今回紹介する詩は、唐が折り返し地点を迎えた頃の詩人、孟郊さんのものです。なんか一生不遇だったらしいですけれど、お酒が慰めてくれたのかな。
酒是古明鏡 酒は是古明鏡
輾開小人心 小人の心を輾開す。
酔見異擧止 酔へば擧止を異にするを見
酔聞異擧音 酔へば擧音を異にするを聞く。
酒功如此多 酒功は此の如く多く
酒屈亦以深 酒屈も亦た以て深し。
罪人免罪酒 人を罪して酒を罪する免れ
如此可爲箴 此の如く箴と爲す可し。
お酒は不思議な鏡だね。
ちっぽけな僕の心を開く。
酔えば動きが違ってくる。
酔えば声が違ってくる。
お酒の徳は大きいけれど、
お酒の罪も同じだけ。
お酒を責めないで、罪は僕にある。
僕がもっと、気を付けるからさ。
お酒は私たちを喜ばせようと頑張っているのだから、責めてはかわいそうですよ。
超余談ですが、またまた『十八史略詳解』から。宋の時代は、一見地味ですがいぶし銀のような名言がそろってます。

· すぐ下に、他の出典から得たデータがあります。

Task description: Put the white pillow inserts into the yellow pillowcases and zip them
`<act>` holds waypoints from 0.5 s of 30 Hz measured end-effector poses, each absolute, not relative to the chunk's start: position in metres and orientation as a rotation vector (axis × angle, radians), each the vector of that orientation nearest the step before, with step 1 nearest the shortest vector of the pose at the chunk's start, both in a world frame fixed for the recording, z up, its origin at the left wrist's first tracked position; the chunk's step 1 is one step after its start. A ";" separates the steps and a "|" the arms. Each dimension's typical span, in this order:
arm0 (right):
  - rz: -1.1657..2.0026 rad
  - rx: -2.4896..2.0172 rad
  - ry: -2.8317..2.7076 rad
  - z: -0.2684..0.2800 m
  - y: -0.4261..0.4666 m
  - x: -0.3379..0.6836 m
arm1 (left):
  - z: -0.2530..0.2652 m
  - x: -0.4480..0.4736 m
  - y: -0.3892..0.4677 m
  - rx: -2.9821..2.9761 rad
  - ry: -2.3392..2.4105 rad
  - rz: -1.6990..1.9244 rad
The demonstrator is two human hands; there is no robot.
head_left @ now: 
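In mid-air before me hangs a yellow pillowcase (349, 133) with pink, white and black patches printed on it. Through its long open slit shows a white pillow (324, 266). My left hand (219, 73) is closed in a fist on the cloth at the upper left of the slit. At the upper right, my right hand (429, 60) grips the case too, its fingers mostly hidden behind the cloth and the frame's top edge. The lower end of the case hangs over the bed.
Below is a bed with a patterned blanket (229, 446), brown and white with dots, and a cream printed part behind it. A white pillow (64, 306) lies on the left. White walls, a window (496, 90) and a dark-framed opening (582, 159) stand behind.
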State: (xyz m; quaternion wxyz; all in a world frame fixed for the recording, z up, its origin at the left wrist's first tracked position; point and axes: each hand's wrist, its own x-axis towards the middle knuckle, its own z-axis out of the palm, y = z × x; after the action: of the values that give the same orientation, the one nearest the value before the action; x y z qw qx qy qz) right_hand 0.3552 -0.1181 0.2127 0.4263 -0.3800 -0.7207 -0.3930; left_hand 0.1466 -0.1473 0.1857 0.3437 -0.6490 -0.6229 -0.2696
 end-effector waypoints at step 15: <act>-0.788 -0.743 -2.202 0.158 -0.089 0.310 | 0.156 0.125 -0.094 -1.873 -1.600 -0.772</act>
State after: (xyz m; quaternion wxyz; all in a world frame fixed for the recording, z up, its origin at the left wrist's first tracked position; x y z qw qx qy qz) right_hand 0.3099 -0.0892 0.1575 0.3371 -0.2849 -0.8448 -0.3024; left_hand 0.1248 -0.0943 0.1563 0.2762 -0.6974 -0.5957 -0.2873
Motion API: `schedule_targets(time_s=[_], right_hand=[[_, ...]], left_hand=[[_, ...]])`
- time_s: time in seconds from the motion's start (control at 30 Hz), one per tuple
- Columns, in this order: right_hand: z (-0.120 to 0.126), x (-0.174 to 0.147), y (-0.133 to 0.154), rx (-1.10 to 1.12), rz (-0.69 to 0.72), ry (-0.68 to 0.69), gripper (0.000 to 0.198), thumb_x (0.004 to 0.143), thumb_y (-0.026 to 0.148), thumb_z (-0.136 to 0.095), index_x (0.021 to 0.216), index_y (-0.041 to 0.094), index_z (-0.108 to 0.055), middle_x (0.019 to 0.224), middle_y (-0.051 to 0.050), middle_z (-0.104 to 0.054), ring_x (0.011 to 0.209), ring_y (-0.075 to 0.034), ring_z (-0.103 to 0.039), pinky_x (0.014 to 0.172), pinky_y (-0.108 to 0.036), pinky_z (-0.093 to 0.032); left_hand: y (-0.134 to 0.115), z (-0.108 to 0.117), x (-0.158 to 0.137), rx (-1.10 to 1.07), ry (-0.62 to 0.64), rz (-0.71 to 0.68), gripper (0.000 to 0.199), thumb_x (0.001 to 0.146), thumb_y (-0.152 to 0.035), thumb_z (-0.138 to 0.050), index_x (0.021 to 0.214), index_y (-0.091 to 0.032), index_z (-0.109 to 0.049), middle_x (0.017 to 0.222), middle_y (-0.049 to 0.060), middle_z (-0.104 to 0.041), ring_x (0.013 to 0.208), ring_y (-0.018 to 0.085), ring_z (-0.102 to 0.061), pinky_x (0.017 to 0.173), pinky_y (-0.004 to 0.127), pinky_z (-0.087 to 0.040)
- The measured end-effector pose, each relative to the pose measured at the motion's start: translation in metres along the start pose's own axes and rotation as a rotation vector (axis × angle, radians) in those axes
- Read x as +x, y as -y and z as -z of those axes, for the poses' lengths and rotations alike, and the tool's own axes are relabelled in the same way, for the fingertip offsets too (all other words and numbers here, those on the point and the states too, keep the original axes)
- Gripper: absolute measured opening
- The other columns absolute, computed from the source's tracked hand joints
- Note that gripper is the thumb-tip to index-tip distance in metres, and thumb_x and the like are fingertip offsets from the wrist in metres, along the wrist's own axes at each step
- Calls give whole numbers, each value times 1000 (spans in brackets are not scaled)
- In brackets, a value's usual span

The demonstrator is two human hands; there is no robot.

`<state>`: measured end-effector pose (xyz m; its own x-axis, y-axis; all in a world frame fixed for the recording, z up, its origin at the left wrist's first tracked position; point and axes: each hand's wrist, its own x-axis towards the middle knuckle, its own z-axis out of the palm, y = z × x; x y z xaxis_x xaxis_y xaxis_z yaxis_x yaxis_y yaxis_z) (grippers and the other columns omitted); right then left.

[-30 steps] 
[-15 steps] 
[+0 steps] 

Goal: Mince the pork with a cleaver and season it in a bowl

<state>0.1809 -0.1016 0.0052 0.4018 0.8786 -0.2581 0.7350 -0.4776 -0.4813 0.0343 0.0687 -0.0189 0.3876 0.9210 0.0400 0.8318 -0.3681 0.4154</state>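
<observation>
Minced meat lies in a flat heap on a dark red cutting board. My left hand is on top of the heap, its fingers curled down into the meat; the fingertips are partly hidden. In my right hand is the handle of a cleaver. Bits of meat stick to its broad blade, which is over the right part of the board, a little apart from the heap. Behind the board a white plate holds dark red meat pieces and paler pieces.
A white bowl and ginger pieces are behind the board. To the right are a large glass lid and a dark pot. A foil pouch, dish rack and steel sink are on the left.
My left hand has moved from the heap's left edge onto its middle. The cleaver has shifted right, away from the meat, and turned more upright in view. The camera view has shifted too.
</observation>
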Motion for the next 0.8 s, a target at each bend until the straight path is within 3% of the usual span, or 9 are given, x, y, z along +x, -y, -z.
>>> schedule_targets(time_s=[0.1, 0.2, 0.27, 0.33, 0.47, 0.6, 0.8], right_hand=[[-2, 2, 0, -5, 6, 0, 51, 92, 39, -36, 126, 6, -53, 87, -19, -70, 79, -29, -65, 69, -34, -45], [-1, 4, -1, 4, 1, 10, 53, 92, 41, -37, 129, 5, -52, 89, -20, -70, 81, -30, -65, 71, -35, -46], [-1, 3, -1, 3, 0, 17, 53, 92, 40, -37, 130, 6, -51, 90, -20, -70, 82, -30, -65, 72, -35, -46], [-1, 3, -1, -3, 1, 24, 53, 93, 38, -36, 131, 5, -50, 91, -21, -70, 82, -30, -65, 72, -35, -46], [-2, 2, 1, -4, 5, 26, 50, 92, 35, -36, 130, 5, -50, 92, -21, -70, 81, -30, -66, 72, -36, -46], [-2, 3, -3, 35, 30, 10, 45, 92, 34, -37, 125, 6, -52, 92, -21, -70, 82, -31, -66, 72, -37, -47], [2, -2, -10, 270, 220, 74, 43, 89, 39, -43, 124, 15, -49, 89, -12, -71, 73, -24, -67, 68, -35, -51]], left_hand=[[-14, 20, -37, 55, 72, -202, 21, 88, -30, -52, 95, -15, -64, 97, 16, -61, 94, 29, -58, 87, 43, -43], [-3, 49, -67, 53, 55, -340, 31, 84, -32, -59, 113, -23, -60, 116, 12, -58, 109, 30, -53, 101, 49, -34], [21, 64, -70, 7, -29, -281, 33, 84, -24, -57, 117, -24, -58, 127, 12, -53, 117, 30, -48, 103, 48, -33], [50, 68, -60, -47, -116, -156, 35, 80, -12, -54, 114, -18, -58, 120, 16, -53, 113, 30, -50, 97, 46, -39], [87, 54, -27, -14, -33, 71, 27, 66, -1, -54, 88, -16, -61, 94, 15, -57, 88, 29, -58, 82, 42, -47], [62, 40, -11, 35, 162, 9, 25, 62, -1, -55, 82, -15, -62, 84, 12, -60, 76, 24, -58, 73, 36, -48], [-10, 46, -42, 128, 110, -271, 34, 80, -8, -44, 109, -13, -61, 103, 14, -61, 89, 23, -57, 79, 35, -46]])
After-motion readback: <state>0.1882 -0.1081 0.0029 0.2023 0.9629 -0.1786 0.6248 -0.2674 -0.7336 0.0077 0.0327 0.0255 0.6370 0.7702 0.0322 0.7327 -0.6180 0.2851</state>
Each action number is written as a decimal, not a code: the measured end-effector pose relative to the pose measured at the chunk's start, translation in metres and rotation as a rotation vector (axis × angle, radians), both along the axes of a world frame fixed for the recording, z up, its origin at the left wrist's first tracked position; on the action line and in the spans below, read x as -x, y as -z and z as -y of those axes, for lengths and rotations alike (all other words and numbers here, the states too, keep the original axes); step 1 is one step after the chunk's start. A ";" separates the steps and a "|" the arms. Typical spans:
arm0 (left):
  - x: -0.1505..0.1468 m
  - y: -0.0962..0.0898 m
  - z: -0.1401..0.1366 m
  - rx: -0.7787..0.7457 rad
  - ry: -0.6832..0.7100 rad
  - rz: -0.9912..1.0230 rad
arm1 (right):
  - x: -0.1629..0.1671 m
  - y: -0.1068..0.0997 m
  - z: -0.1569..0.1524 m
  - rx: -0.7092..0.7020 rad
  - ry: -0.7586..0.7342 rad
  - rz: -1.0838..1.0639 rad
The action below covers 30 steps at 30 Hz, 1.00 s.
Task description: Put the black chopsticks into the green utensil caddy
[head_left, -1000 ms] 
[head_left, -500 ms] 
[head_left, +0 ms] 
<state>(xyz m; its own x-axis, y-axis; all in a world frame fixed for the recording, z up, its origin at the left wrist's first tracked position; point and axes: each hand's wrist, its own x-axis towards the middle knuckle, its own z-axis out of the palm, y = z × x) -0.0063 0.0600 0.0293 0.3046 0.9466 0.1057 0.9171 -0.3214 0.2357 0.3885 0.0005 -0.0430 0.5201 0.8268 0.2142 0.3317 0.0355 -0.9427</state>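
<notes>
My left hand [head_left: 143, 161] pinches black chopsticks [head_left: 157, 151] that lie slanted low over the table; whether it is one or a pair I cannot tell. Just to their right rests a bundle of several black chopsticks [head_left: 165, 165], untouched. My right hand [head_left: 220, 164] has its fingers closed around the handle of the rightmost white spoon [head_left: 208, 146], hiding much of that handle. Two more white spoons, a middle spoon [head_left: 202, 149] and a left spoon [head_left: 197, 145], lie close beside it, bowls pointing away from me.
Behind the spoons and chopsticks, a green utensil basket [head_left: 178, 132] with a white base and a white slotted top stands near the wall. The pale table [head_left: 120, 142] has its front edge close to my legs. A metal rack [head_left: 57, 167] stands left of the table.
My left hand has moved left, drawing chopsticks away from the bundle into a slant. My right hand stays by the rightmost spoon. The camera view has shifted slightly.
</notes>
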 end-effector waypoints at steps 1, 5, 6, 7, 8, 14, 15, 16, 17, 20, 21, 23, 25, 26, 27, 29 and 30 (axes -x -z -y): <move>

宋の宰相となった司馬光さんという人が、ただ一言で一生行っていいものは何かと聞かれて、「それ誠か」と答えました。誠の道に入るには何から始めたらいいかと聞かれて、「妄語せざるより入る」と答えました。
ちなみに、誠を『字統』で引くと、誓約を成就する意味。
誰が我が国の君主になっても構わないけど、うそは言わないで。